DIRECTIONS. Every record that follows needs to be written out again, exactly.

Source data

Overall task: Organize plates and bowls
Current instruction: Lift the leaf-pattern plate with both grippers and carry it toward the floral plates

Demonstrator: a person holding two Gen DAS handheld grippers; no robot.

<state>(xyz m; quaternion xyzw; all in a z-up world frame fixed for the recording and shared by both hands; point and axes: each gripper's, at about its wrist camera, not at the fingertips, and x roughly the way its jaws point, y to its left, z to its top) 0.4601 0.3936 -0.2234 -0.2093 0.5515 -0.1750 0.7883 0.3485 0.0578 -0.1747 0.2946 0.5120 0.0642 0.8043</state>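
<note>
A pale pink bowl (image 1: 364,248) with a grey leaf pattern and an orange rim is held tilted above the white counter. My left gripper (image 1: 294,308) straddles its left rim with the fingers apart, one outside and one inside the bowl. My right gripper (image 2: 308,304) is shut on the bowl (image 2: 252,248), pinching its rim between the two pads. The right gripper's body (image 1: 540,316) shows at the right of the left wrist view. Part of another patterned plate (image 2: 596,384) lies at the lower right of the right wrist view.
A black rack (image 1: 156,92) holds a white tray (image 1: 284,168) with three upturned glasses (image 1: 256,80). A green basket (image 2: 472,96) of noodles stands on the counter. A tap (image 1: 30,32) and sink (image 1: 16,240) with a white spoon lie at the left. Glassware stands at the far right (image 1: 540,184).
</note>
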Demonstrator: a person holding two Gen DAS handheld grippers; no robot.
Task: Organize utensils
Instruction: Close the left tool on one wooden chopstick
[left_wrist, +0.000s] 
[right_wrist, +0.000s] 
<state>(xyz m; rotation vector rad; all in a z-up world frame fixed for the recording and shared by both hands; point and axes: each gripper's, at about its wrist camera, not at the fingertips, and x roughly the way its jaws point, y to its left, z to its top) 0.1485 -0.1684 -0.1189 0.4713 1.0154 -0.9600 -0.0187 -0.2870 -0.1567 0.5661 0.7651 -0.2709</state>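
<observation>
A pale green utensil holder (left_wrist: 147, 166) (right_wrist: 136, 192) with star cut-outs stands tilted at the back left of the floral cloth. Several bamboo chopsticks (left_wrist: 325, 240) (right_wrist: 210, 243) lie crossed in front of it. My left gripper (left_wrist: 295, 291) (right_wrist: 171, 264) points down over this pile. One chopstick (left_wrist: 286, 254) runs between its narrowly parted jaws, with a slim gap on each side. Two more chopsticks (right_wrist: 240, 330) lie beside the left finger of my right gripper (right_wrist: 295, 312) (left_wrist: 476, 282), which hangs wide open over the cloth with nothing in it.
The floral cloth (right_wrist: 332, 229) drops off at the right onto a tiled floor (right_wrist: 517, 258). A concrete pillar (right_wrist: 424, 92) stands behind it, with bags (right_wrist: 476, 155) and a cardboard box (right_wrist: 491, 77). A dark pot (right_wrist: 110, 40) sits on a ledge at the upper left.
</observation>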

EXPECTED ANSWER.
Overall task: Organize plates and bowls
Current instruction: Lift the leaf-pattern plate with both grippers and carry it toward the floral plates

Demonstrator: a person holding two Gen DAS handheld grippers; no robot.

<state>(xyz m; quaternion xyzw; all in a z-up world frame fixed for the recording and shared by both hands; point and axes: each gripper's, at about its wrist camera, not at the fingertips, and x roughly the way its jaws point, y to its left, z to its top) 0.4601 0.3936 -0.2234 -0.2093 0.5515 -0.1750 0.7883 0.3485 0.0578 -0.1747 0.2946 0.5120 0.0642 0.8043</state>
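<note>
A pale pink bowl (image 1: 364,248) with a grey leaf pattern and an orange rim is held tilted above the white counter. My left gripper (image 1: 294,308) straddles its left rim with the fingers apart, one outside and one inside the bowl. My right gripper (image 2: 308,304) is shut on the bowl (image 2: 252,248), pinching its rim between the two pads. The right gripper's body (image 1: 540,316) shows at the right of the left wrist view. Part of another patterned plate (image 2: 596,384) lies at the lower right of the right wrist view.
A black rack (image 1: 156,92) holds a white tray (image 1: 284,168) with three upturned glasses (image 1: 256,80). A green basket (image 2: 472,96) of noodles stands on the counter. A tap (image 1: 30,32) and sink (image 1: 16,240) with a white spoon lie at the left. Glassware stands at the far right (image 1: 540,184).
</note>
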Demonstrator: a person holding two Gen DAS handheld grippers; no robot.
Task: Organize utensils
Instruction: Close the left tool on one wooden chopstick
[left_wrist, +0.000s] 
[right_wrist, +0.000s] 
<state>(xyz m; rotation vector rad; all in a z-up world frame fixed for the recording and shared by both hands; point and axes: each gripper's, at about its wrist camera, not at the fingertips, and x roughly the way its jaws point, y to its left, z to its top) 0.1485 -0.1684 -0.1189 0.4713 1.0154 -0.9600 -0.0187 -0.2870 -0.1567 0.5661 0.7651 -0.2709</state>
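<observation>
A pale green utensil holder (left_wrist: 147, 166) (right_wrist: 136, 192) with star cut-outs stands tilted at the back left of the floral cloth. Several bamboo chopsticks (left_wrist: 325, 240) (right_wrist: 210, 243) lie crossed in front of it. My left gripper (left_wrist: 295, 291) (right_wrist: 171, 264) points down over this pile. One chopstick (left_wrist: 286, 254) runs between its narrowly parted jaws, with a slim gap on each side. Two more chopsticks (right_wrist: 240, 330) lie beside the left finger of my right gripper (right_wrist: 295, 312) (left_wrist: 476, 282), which hangs wide open over the cloth with nothing in it.
The floral cloth (right_wrist: 332, 229) drops off at the right onto a tiled floor (right_wrist: 517, 258). A concrete pillar (right_wrist: 424, 92) stands behind it, with bags (right_wrist: 476, 155) and a cardboard box (right_wrist: 491, 77). A dark pot (right_wrist: 110, 40) sits on a ledge at the upper left.
</observation>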

There is no more to the output.